Comment 7 Jordan Liggitt 2017-07-14 16:06:02 UTC
can you double check the version of the server?

the log and the version command show different machines

Comment 8 Mike Fiedler 2017-07-14 17:17:32 UTC
Bad puddle contents?   From that system:

# yum list installed | grep openshift
atomic-openshift.x86_64         3.6.144-1.git.0.31aa217.el7
atomic-openshift-clients.x86_64 3.6.144-1.git.0.31aa217.el7
atomic-openshift-clients-redistributable.x86_64
atomic-openshift-docker-excluder.noarch
atomic-openshift-dockerregistry.x86_64
atomic-openshift-excluder.noarch
atomic-openshift-master.x86_64  3.6.144-1.git.0.31aa217.el7
atomic-openshift-node.x86_64    3.6.144-1.git.0.31aa217.el7
atomic-openshift-pod.x86_64     3.6.144-1.git.0.31aa217.el7
atomic-openshift-sdn-ovs.x86_64 3.6.144-1.git.0.31aa217.el7
atomic-openshift-tests.x86_64   3.6.144-1.git.0.31aa217.el7
atomic-openshift-utils.noarch   3.6.144-1.git.0.50e12bf.e

# openshift version
openshift v3.6.144
kubernetes v1.6.1+5115d708d7
etcd 3.2.1

Comment 9 Mike Fiedler 2017-07-14 19:14:58 UTC
Re: comment 7 the ip in the log is from our gold AMI provisioner base system.   the actual machine is the one on the command.

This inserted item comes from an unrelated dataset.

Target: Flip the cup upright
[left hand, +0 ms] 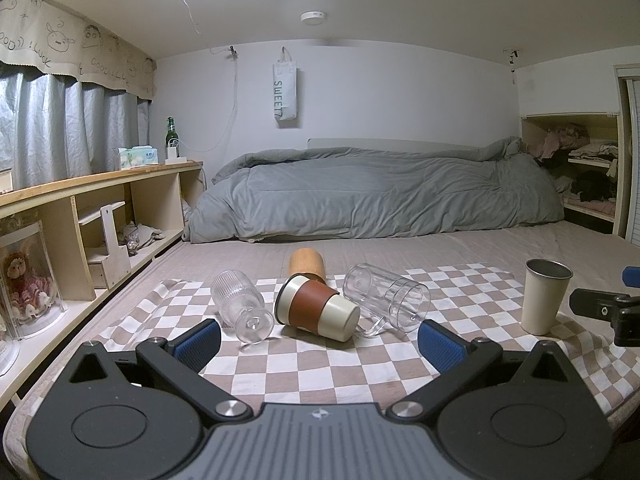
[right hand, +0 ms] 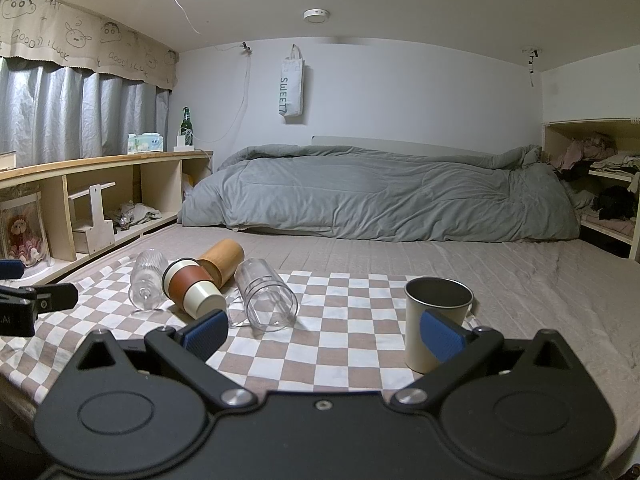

Comment 10 Jordan Liggitt 2017-07-15 00:16:58 UTC
Found a second issue. If the namespace cleanup deleted the container object (e.g. policy, policybinding) first, the deletions were processed cleanly.

if the namespace cleanup deleted the virtual individual objects (e.g. role, rolebinding) first, we were not removing the nested objects correctly.

beyond namespace cleanup, this actually affected correctness of the controller in the following scenarios:

role deletion:
1. create origin role (virtual)
2. policy object gets updated to add the new role
3. controller observes policy update, creates rbac role
4. delete origin role (virtual)
5. policy object gets updated to remove the role
6. controller observes policy update, should delete the corresponding rbac role but misses processing the removed role

role-binding deletion:
1. create origin rolebinding (virtual)
2. policy object gets updated to add the new rolebinding
3. controller observes policy update, creates rbac rolebinding
4. delete origin rolebinding (virtual)
5. policy object gets updated to remove the rolebinding
6. controller observes policy update, should delete the corresponding rbac rolebinding but misses processing the removed rolebinding

Comment 11 Jordan Liggitt 2017-07-15 00:17:43 UTC
fixed in https://github.com/openshift/origin/pull/15223 and will add an integration test around this scenario

Comment 12 Jordan Liggitt 2017-07-18 17:42:08 UTC
fixed in 3.6.153-1

Comment 13 Hongkai Liu 2017-07-19 18:41:17 UTC
# openshift version
openshift v3.6.153
kubernetes v1.6.1+5115d708d7
etcd 3.2.1


===
# tail -f /var/log/messages | grep -E "F071|E071" | grep -v atomic-openshift-node | grep -i namespace | grep -i "not found"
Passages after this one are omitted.